What you are asked to do | Of the lines below, report only those that contain "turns".

Information provided |
********

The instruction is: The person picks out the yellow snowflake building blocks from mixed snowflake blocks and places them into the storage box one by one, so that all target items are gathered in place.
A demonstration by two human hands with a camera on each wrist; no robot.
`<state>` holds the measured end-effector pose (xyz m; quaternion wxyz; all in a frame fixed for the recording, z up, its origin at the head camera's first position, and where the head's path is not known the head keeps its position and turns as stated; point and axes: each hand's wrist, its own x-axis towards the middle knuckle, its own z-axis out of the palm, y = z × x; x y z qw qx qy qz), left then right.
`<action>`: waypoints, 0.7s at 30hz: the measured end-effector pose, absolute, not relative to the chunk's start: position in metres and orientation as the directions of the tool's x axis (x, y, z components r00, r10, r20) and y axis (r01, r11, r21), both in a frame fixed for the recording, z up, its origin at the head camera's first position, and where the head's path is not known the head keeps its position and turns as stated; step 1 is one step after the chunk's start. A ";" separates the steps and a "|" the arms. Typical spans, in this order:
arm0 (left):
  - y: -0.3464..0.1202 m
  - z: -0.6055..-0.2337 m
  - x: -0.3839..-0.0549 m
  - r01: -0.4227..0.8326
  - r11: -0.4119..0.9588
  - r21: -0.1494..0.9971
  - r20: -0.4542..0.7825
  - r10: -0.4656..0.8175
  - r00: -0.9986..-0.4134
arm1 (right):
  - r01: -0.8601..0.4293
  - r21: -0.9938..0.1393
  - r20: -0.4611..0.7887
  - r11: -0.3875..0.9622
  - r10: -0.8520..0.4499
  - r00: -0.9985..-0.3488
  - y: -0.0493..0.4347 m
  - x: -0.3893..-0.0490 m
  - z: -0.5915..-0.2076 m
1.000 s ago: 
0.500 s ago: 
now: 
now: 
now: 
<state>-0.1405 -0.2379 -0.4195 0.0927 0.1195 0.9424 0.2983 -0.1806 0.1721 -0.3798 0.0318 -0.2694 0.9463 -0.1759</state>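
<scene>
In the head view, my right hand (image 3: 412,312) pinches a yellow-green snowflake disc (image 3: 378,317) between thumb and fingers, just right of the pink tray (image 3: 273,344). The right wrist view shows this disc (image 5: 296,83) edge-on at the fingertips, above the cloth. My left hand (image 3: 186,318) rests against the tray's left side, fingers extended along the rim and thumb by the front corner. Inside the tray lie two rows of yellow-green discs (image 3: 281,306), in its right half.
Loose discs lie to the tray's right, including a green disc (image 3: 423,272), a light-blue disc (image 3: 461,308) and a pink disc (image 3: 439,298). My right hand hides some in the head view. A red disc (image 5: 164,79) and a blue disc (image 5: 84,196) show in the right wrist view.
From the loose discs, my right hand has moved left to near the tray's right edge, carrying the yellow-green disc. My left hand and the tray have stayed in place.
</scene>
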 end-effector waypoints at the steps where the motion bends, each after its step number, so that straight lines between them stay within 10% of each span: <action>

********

Answer section |
`<state>` holds the measured end-effector pose (xyz m; quaternion wxyz; all in a frame fixed for the recording, z up, its origin at the head camera's first position, and where the head's path is not known the head keeps its position and turns as stated; point and axes: each hand's wrist, its own x-axis towards the middle knuckle, its own z-axis out of the palm, y = z × x; x y z qw qx qy qz), left then right.
`<action>`: waypoints, 0.7s at 30hz: the measured end-effector pose, absolute, not relative to the chunk's start: position in metres and orientation as the directions of the tool's x axis (x, y, z components r00, r10, r20) and y axis (r01, r11, r21), both in a frame fixed for the recording, z up, its origin at the head camera's first position, and where the head's path is not known the head keeps its position and turns as stated; step 1 is one step after the chunk's start. A ";" separates the steps and a "|" the arms. Typical spans, in this order:

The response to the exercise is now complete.